Il existe même, aux Archives nationales, dossier 8, pièce 60, un document qui semble indiquer qu’il n’était pas permis de tanner la peau de ses concitoyens ; c’est la lettre suivante adressée à un agent du comité du salut public, par deux culottiers arrêtés précisément pour s’être servis de peau humaine à la demande d’un client.

Liberté, Egalité

« Les citoyens Jean Ziegler, chamoiseur, et Jean-Jacques Maus, culottier, au citoyen Garnerin, agent du Comité de salut public.

Citoyen,

Nous sommes, depuis plusieurs jours, privés de notre liberté. Nous allons t’en articuler la cause.
Il y a environ dix décades que le citoyen Morel, médecin de cette commune, se rendit chez Ziegler, l’un de nous, pour l’inviter à lui tanner une peau d’homme. La considération dont Morel jouit dans son état me déterminèrent à ne pas m’y refuser. Je comptais qu’il la destinait à son cabinet d’anatomie. Tannée, il se rendit chez Maus, aussi l’un de nous, qu’il engage à lui faire une culotte. J’ai condescendu à sa demande, parce que j’ai cru ne pouvoir mieux faire que de me prêter à ce qu’exigeait de moi un citoyen aussi recommandable.
Comme par cette condescendance nous n’avons ni compromis le bonheur public, ni entravé son cours, nous avons d’autant plus lieu d’espérer que tu nous seras de secours que nous sommes des pères de famille utiles à la patrie.
Ziegler a en ce moment 500 peaux toutes destinées au service de la cavalerie, qui risquent de se gâter.
Maus serait occupé à l’habillement de nos braves défenseurs. Hâte notre élargissement ou accélère notre jugement.

Maus, culotier.
Ziegler, chamoiseur. »

Il faut donc considérer comme une légende l’existence de tanneries de ce genre patentées par le gouvernement et alimentées par ses soins avec la peau de ses victimes.
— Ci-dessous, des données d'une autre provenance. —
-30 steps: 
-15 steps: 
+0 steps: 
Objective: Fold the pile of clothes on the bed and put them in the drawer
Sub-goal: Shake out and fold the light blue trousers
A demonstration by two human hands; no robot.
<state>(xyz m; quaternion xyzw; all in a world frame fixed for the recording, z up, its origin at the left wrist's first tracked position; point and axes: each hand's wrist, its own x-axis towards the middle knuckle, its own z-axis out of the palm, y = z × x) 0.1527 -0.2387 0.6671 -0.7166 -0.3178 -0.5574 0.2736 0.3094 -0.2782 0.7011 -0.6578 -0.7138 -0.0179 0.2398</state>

De tout temps d’ailleurs il y a eu des collectionneurs aux goûts dépravés et des esprits baroques.

Le mari de Mme Roland avait envoyé à l’Académie de Lyon un mémoire où il proposait d’utiliser les morts en faisant de l’huile et de l’acide.

On ne s’étonnera donc pas que, pendant la Terreur, des amateurs excentriques aient, avec la peau humaine, qu’on pouvait se procurer à très bon compte, relié des ouvrages patriotiques, et notamment une édition de la Constitution de 1791.

Il en existe entre autres un exemplaire à la bibliothèque Carnavalet ; un petit morceau de la reliure a été examiné par le docteur Robin, professeur à la facilité de médecine ; il y a constaté tous les signes constitutifs de la peau humaine.

Harmand de la Meuse, dans ses Anecdotes sur la Révolution rapporte que Saint-Just envoya à l’échafaud une jeune fille qui l’avait repoussé, et se fit faire une culotte avec sa peau : « Je tiens ce fait révoltant, ajoute l’auteur, de celui même qui a été chargé de satisfaire le monstre. »

On a toujours fait, à titre de curiosité, usage de la peau humaine, et, sans réhabiliter sur ce point l’époque sanglante comme a voulu le faire avec trop de passion M. Louis Combes dans ses Épisodes et Curiosités révolutionnaires, on ne doit pas lui attribuer exclusivement l’idée d’avoir utilisé nos peaux, d’un grain délicat et fin, à la reliure des livres rares et à la confection de certains vêtements intimes.

D’après la légende, la peau du chef des Hussites en 1424, Jean Ziska, aurait été employée à faire un tambour dont le son terrifiant mettait les ennemis en fuite.

M. Ludovic Lalanne raconte, dans ses Curiosités bibliographiques qu’à la bibliothèque de Dresde, fondée en 1856, se trouve un calendrier mexicain sur peau humaine.

La Hofburg de Vienne a longtemps conservé, dans son cabinet d’histoire naturelle, quatre peaux humaines empaillées qui furent détruites le 31 octobre 1848, le jour où le prince Windischgraëtz prit la ville d’assaut ; l’une de ces peaux était celle d’un nègre, Angelo Soliman qui dut l’honneur d’être ainsi conservé à ses aventures extraordinaires. Il avait épousé une veuve excentrique et fait souche de barons autrichiens. A sa mort, en 1796, Joseph II eut l’idée bizarre d’acheter sa peau. La famille se déclara très honorée par le vœu impérial ; le défunt fut empaillé, on l’habilla ensuite de ses plus beaux vêtements, on lui mit des yeux de verre et pendant de longues années ses descendants purent le contempler dans toute sa splendeur.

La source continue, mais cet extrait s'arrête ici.